> _PROBLEM STATEMENT_: Pull every line from the records that has the word "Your" in it.

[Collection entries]
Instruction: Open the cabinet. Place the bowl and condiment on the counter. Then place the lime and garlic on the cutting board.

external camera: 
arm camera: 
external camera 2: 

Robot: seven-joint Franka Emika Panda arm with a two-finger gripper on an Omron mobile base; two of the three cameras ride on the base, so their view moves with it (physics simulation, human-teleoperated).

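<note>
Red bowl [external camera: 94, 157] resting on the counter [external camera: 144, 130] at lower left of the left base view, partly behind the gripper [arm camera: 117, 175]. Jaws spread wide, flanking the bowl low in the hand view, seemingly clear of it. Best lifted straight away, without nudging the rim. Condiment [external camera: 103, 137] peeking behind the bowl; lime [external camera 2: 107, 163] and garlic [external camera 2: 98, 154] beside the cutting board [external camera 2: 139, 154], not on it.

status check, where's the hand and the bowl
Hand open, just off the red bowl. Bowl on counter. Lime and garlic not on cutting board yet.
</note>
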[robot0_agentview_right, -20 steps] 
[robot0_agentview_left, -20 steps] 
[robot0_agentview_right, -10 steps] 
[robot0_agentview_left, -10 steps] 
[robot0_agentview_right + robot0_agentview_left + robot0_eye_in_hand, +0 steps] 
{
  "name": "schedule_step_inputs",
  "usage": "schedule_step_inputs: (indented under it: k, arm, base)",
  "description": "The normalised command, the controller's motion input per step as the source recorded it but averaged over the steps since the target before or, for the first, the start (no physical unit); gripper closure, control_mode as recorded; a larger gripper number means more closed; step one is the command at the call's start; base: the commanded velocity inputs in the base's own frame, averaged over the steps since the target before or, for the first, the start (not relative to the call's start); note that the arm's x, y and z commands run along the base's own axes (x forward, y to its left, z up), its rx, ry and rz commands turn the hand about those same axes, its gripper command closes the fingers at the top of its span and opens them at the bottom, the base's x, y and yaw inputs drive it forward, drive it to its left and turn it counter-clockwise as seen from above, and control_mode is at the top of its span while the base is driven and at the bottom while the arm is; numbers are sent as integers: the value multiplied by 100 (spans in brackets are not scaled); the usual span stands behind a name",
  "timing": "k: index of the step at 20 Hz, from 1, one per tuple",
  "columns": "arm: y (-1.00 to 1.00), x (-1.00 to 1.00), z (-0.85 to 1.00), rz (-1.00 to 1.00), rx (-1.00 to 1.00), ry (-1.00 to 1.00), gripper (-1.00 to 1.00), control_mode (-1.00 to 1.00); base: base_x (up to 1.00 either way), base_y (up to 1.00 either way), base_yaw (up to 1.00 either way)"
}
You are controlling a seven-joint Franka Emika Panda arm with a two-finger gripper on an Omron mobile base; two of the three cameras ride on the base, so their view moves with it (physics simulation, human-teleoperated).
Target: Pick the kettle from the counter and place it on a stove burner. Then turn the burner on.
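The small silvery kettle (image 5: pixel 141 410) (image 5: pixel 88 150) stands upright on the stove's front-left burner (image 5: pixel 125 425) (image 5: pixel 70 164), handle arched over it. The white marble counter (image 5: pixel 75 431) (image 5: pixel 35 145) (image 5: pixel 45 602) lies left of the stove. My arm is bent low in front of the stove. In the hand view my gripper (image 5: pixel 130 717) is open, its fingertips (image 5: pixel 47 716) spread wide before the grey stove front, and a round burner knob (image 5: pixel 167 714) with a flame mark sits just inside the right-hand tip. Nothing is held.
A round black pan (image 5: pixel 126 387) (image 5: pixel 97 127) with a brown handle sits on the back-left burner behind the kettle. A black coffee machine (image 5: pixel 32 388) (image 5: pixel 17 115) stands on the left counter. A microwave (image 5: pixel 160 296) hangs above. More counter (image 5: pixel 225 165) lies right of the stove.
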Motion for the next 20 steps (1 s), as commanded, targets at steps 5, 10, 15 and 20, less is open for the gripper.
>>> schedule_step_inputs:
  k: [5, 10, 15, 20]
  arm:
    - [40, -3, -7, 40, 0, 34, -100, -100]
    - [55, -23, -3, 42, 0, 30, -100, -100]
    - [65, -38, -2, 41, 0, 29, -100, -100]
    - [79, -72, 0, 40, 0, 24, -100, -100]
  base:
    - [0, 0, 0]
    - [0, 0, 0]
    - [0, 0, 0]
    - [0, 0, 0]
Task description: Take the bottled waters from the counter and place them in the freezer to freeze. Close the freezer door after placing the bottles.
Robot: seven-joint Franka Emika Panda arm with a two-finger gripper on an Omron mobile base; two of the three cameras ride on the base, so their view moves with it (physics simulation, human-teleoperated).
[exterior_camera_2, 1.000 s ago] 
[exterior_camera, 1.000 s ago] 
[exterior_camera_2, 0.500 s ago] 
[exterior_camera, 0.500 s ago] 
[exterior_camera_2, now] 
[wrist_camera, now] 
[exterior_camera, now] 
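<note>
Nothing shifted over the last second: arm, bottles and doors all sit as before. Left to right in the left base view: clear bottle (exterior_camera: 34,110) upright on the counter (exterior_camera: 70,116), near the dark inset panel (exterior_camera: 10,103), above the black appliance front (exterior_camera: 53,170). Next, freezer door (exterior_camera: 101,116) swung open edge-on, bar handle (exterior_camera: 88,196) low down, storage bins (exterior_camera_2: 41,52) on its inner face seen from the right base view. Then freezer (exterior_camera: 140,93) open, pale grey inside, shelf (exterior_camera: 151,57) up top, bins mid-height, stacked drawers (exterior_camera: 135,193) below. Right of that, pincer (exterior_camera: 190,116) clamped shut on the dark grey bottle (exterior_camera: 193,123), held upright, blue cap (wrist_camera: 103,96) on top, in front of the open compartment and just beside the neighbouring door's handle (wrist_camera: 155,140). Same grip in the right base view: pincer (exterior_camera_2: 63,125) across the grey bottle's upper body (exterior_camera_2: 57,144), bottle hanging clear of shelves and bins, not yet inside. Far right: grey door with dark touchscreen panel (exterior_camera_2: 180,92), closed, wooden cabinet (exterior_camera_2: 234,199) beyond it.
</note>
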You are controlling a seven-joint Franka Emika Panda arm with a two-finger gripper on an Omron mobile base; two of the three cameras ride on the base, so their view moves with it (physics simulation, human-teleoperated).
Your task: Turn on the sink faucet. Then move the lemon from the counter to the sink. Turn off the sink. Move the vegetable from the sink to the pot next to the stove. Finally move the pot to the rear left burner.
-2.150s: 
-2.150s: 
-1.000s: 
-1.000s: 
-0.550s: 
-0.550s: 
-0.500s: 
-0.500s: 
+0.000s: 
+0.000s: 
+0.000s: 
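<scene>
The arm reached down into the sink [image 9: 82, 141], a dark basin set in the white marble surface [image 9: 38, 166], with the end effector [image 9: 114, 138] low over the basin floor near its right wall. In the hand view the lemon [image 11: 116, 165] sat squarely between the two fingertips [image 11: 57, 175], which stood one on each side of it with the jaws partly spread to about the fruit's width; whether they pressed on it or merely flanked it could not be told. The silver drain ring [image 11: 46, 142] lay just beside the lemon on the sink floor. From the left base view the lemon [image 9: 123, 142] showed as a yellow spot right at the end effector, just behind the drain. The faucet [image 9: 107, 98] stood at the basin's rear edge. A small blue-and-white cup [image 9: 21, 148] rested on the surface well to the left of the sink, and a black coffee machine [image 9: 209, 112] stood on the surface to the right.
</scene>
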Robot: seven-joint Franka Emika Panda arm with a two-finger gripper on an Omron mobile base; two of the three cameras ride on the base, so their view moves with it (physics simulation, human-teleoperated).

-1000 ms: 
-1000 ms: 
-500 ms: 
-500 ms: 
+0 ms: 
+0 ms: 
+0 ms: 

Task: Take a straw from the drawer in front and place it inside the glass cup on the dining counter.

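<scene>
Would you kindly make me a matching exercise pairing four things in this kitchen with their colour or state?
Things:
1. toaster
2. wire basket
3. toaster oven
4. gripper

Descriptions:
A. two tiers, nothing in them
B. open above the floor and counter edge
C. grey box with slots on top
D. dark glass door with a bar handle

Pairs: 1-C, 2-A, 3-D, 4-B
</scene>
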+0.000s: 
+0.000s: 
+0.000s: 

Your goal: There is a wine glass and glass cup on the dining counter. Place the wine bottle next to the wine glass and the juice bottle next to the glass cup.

> _OUTPUT BELOW_:
Your task: Turn on the sink faucet. Then move the lemon from the counter to the sink. Turn off the sink. Move the vegetable from the sink to the pot next to the stove. Finally move the pot to the rear left burner.
Your goal: There is a wine glass and glass cup on the dining counter. Place the wine bottle next to the wine glass and the juice bottle next to the glass cup.

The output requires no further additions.